To minimize the global increase in the probability of alpha error due to multiple testing of the same sample, the significance level was set at p < 0.01 (two-sided). All analyses were carried out using the statistics program IBM SPSS Statistics, version 23.

Ethics approval and data protection

The study was submitted to the Ethics Committee of the Ruhr University of Bochum and approved after examination (registry no. 4522-12). Letters were sent to the public health offices requesting access to the death certificates archived there. Permission to collect data and carry out the scientific analysis, while observing legal data protection regulations, was officially granted. The data had to be recorded locally in the public health offices.

Results

A total of 10,364 death certificates of patients who had died at the age of 65 or over were analyzed. Dementia was described in 1646 cases, representing a relative frequency of 15.9%. A larger proportion of women (19.5%) than men (11.4%) were affected. The standardized prevalence of all individuals with a dementia-related disease was 8.0% (women 9.0%, men 6.9%; data not shown). One in ten deceased persons aged 75–79 suffered from dementia. In the 95 or older age group, one in four men and one in three women were affected by the disease (Fig. 1).

Fig. 1
figure1

Prevalence of persons aged 65 or over with a death certificate recording dementia

Overall, 67.3% of the deceased patients were women. Of deaths in retirement or nursing homes from dementia, two-thirds were women. Of deaths in hospital, just under half were men. The mean age was 86.3 ± 6.9 years. On average, 1.5 ± 1.0 other comorbidities were present. No comorbidity was present in 14.9% of cases, one additional condition was present in 40.6%, and three comorbidities were present in 10.6% of the cases. The most frequent accompanying disease was cardiac failure (43.6%). Pneumonia was documented in one-quarter of the cases, and cancer in just over one in ten. Patients with dementia who died in hospital suffered significantly more often from pneumonia, aspiration, sepsis, and renal failure compared to patients with dementia who died at home. Patients with dementia who died in hospices had malignant tumours more often compared to those who had received terminal care in the home environment (71.4% vs. 12.8%; p < 0.01) (Table 1).

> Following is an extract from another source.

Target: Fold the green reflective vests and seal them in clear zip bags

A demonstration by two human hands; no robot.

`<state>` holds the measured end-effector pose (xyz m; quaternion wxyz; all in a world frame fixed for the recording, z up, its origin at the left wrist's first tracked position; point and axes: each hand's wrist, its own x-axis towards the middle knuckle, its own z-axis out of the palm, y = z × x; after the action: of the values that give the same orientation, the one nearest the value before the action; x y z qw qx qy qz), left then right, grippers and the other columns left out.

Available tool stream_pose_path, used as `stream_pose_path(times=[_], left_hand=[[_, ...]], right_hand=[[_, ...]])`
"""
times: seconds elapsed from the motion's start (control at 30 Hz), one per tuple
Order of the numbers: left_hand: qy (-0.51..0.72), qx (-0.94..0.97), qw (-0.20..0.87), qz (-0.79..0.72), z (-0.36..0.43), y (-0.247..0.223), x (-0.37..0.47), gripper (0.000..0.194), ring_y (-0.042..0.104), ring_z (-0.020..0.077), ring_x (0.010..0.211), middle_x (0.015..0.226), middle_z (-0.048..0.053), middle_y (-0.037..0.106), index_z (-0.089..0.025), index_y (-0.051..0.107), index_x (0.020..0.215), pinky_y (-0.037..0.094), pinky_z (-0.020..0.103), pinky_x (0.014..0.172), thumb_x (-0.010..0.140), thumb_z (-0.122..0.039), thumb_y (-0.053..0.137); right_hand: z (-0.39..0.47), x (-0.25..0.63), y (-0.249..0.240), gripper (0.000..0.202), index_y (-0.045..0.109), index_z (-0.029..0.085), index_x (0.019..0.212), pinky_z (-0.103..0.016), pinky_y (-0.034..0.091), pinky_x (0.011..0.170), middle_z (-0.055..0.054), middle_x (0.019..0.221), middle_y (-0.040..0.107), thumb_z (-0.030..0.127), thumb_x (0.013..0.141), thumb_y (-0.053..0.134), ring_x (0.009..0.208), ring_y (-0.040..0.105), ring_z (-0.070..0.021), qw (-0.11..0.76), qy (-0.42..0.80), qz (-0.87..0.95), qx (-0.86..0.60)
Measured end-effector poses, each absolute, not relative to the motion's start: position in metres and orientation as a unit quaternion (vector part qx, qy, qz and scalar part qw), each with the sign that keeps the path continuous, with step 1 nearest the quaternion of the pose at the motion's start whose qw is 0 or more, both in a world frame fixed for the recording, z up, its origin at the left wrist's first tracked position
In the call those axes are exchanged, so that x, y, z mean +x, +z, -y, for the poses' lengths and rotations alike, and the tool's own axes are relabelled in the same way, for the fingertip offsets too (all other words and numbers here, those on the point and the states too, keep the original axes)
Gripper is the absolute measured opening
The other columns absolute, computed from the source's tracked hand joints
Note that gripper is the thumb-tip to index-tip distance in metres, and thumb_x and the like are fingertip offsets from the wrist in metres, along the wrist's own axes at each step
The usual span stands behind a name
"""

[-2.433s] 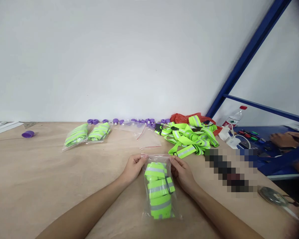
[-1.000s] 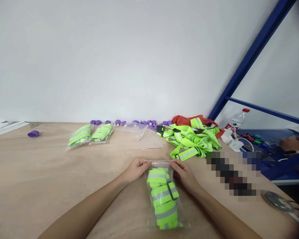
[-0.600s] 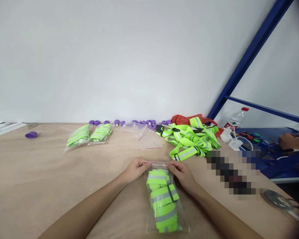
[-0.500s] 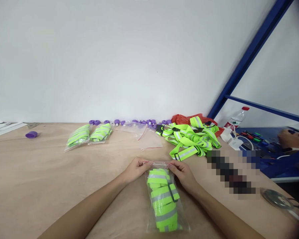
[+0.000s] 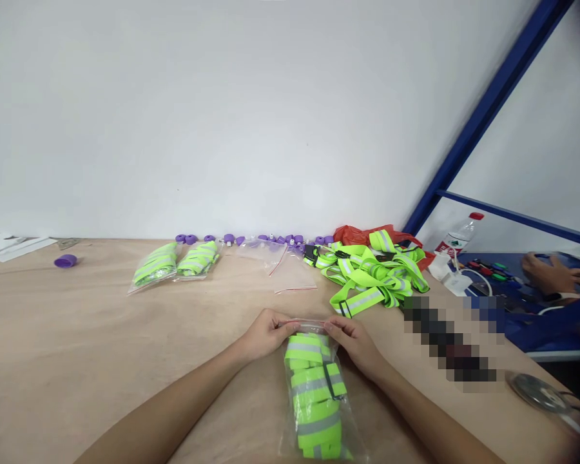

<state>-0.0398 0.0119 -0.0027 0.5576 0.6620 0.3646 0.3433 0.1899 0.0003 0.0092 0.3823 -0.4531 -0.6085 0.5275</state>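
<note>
A clear zip bag with a red line along its top lies in front of me. Inside it is a folded neon-yellow reflective strap with grey stripes and a black buckle. My left hand pinches the left end of the bag's top edge. My right hand pinches the same edge near its right end, thumb on the near side. Both hands are closed on the plastic. Whether the seal is pressed together all along cannot be made out.
Two filled bags lie at the back left. Flat zip bags and purple pieces are along the wall. A heap of loose straps sits back right by a red bag. Another person's hand is beyond a bottle.
My right hand's fingers have shifted slightly along the bag's top edge. The whole view has tilted a little, and the other person's hand has moved.
</note>
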Motion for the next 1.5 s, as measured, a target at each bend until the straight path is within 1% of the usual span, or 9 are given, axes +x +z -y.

Table 1 Characteristics of deceased persons with dementia aged 65 or over, stratified by place of death

Patients with dementia dying in hospital had a high proportion of infectious diseases (such as pneumonia or sepsis), aspiration, and renal failure in comparison with other places of death that were investigated. In contrast, septic conditions were only rarely noted in death certificates for those who died at home (1.2%), while cardiac failure was the most frequent in that location with 45.9%. In retirement or nursing homes, the frequency of documented pneumonia was similar to that for deaths in the home environment (19.9%) which was much lower in comparison with hospitals (39.1%). In hospices, dementia patients mainly died of tumours (Fig. 2).

Fig. 2
figure2

Specific comorbid conditions in persons aged 65 or over with dementia, stratified by place of death

Retirement or nursing homes were by far the most frequent place of death. Approximately every second patient died there. Hospitals represented the second most frequent place of death (28.7%). Only one in five deaths occurred in the home environment. Palliative care units and hospices played a subordinate role, with a total of 1.3%. Stratified by sex, women died more often in retirement or nursing homes, while men by contrast died more often in hospital (Fig. 3).

Fig. 3
figure3

Place of death in persons aged 65 or over with dementia, stratified by gender

In the multivariate regression analysis, very elderly patients with dementia (86 years, ≥ 0.5 quantile) and women had a higher odds of dying in retirement or nursing homes compared to the home setting (OR 1.59 [95%-CI 1.21–2.08], p = 0.001; OR 1.55 [95%-CI 1.16–2.08], p = 0.003) and a lower odds of dying in hospital compared to retirement or nursing homes (OR 0.50 [95%-CI 0.38–0.64], p = 0.001; OR 0.50 [95%-CI 0.38–0.66], p = 0.001). There was a statistical association between pneumonia, sepsis, and renal failure and hospitals as a place of death. In comparison with deaths at home, the odds of dying in hospital was three times higher when there was a medically documented pneumonia (OR 2.96 [95%-CI 2.01–4.35], p = 0.001), while in the presence of renal failure it was twice as high (OR 1.93 [95%-CI 1.26–2.97], p = 0.003) and with sepsis 14 times higher (OR 13.73 [95%-CI 4.88–38.63], p = 0.001). Similarly, in comparison with deaths in retirement or nursing homes, the odds of dying in hospital was also higher in the presence of pneumonia (OR 2.38 [95%-CI 1.75–3.25], p = 0.001), sepsis (OR 7.34 [95%-CI 4.21–12.78], p = 0.001) or renal failure (OR 1.65 [95%-CI 1.18–2.32], p = 0.003). There was also a correlation between the diagnosis of myocardial infarction and an increased probability of dying in hospital (OR 2.52 [95%-CI 1.45–4.36], p = 0.001) (Table 2).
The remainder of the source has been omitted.